Tuesday, July 24, 2012
Homemade Oreo Cakesters
I can't believe I'm still talking about the weather. Sometimes it's like "Shutup Ann, I know it's hot. It's July." But it's actually super hot, right? It's not just me? Because I've seen more movies this summer alone than I've seen in the last year probably and it's only because I want to be in a cold dark place for 2 hours.
Of course this also means I've been baking less. Because my kitchen is neither cold nor dark. And when I decided to just brave the elements and make some time consuming, somewhat tedious Momofuku Milk Bar Compost Cookies, I overbaked them, like a rookie! It was so sad. It was so sad that I still ate some overbaked cookies. I'm not on top of my game in this weather! I'm a delicate flower and I'm wilting under the intense heat.
So maybe it's ok to just cheat a little bit. I'm talking about cake mix, guys. I don't use it often because from-scratch recipes truly just taste better but if you doctor up cake mix a bit (cough*buttercream*cough), it can certainly be worth using on those days when you want some time in the kitchen but maybe just not too much time.
Let's leave the real culinary adventures to rainy days and the long fall and winter months. Let's make summer about cake mix shortcuts, ceiling fans and long movies in cold dark places. Deal?
Here's the recipe!
Homemade Oreo Cakesters makes about 20 sandwiches
1 18.25oz box of devil's food cake mix
1/3 cup vegetable oil
1 cup unsalted butter (2 sticks), at room temperature
3-4 cups powdered sugar, sifted
1/4 teaspoon table salt
1 Tbsp vanilla extract
up to 4 Tbsp cream or milk
To make the cookies:
1. Preheat oven to 350 degrees and line a baking sheet with parchment paper or silicon mat. Set aside.
2. In a medium size bowl, pour cake mix and make a well in the center. Pour oil and eggs into the well and using a wooden spoon, combine cake mix and oil and eggs until well mixed. It should pull together as a dough but if it's a little dry, add a splash of milk to help the dough along.
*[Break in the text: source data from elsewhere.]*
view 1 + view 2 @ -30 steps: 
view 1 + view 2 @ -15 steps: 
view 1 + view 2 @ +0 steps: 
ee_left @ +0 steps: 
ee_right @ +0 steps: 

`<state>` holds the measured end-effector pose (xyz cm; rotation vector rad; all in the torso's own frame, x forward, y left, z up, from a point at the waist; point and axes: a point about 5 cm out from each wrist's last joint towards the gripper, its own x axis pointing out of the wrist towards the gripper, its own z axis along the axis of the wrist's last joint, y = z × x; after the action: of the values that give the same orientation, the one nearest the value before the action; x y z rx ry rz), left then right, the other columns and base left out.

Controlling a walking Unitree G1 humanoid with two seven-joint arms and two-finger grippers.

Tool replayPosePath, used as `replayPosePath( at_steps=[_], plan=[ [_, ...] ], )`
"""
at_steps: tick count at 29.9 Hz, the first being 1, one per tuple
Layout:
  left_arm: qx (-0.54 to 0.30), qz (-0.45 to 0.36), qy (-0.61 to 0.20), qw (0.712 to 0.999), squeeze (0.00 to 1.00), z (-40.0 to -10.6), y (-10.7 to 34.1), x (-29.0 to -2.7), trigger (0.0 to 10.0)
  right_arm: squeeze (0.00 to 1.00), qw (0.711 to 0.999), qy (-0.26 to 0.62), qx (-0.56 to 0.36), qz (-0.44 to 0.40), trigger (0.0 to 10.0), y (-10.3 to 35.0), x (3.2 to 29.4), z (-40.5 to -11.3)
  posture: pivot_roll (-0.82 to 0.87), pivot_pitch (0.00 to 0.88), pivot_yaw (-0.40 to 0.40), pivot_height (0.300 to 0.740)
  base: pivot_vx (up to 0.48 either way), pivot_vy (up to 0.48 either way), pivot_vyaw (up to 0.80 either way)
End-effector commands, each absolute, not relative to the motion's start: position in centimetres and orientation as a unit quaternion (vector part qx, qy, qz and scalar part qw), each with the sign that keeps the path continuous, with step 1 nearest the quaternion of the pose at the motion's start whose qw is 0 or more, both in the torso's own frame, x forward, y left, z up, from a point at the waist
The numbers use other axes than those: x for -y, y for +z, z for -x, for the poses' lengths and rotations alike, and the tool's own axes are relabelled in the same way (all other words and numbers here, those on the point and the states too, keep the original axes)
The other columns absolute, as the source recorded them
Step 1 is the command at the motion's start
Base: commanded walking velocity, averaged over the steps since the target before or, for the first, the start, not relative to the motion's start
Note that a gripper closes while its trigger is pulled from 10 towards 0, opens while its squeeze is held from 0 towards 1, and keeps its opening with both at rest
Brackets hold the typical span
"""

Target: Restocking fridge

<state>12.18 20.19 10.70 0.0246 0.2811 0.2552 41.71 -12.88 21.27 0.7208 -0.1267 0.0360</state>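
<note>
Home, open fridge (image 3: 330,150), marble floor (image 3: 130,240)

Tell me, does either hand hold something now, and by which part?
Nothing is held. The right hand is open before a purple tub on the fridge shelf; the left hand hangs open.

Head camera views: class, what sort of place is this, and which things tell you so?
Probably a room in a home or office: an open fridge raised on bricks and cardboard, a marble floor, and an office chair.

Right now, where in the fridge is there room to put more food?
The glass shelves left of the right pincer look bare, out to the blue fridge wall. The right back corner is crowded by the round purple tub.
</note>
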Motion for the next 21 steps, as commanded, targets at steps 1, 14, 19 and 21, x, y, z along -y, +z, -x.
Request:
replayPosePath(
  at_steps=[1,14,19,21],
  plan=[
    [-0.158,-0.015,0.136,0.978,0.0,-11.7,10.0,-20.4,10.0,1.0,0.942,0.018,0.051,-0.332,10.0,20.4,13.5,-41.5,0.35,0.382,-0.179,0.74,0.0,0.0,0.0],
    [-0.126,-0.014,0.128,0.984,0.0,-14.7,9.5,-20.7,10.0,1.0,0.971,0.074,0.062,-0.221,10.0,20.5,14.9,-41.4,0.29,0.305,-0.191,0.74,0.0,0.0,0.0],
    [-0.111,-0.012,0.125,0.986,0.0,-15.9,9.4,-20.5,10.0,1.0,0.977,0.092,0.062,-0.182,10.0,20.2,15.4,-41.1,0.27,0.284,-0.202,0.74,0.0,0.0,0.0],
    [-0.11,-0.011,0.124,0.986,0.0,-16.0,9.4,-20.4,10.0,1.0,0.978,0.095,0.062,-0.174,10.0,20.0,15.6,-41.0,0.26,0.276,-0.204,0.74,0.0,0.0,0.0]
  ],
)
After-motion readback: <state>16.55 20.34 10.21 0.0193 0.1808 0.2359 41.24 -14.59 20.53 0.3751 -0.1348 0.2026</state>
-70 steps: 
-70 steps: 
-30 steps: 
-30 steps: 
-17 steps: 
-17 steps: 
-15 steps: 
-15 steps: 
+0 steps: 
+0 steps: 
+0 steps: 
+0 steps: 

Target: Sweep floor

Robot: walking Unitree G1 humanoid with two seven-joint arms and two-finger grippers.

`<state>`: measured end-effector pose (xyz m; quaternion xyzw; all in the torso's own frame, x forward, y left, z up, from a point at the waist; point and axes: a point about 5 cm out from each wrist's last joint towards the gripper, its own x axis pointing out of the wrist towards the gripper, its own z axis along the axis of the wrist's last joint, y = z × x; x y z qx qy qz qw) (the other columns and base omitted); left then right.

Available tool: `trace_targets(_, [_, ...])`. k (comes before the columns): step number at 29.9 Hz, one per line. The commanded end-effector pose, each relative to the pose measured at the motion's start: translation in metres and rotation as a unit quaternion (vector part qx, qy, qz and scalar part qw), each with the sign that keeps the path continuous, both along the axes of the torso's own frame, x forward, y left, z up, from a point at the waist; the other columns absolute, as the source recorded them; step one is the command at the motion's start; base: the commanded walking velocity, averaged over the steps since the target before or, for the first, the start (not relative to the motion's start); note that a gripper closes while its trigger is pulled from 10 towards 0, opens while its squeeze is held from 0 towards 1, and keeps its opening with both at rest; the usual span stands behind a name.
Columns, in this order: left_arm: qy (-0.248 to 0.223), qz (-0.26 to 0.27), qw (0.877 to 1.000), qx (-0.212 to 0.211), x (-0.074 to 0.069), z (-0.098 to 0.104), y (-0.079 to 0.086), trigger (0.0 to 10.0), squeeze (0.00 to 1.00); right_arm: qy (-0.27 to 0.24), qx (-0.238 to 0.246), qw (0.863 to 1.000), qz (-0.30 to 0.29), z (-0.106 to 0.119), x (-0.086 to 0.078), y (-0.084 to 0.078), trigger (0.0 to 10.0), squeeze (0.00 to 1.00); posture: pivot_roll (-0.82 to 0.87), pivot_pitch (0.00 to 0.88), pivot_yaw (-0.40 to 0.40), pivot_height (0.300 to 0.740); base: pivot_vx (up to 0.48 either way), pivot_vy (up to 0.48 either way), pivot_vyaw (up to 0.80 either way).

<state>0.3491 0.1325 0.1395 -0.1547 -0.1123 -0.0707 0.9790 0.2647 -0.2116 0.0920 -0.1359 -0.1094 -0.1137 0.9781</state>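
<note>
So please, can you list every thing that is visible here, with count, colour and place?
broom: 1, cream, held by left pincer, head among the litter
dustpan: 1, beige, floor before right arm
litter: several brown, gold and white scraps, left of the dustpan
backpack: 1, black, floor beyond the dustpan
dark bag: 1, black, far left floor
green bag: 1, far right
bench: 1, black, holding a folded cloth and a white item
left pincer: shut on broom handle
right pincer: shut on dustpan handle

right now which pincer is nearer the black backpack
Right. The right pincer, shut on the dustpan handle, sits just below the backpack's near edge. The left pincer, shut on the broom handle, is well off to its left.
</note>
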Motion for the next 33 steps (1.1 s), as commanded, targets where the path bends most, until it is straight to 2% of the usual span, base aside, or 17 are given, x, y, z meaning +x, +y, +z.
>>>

3. Begin to portion the dough into balls, about a tablespoon in size, and place on prepared pans about 2 inches apart. You can actually make these as large or small as you'd like, just be sure to adjust the baking time to accommodate.
4. Bake for 8-10 minutes until the edges just set. Be sure not to overbake (it's tough to tell with chocolate cookies). The cookies will appear soft so allow to set about 3-4 mins on the pan before removing to a sheet of wax paper on the counter or a wire rack (**see note below).
1. With a mixer fitted with the paddle attachment, beat butter for about 2-3 minutes on medium speed. Turn to low speed and slowly add 3 cups of powdered sugar to incorporate.
2. Turn mixer back to medium and add vanilla, salt and 2 tablespoons of milk/cream and beat for 3 minutes. If your frosting seems a little loose, add more sugar. If it's a bit too stiff, add more milk/cream.
Make sure cookies are completely cool before piping or spreading buttercream on one side of an upturned cookie. Pair with a similar size/shape cookie to make a sandwich! Store in an airtight container.
**You'll likely have leftover buttercream here so toss it in the fridge until you need it again. Or just eat it with a spoon. Whatever.
**When I first made these cookies, I didn't have a wire rack for cooling. Out of necessity, I placed warmed cookies on wax paper on the counter to continue cooling. Without the rack, there's less air circulation and I think it results in a softer cookie. The main thing is to not overbake them so if you'd like to cool on a rack, I'm sure these cookies will still be just fine.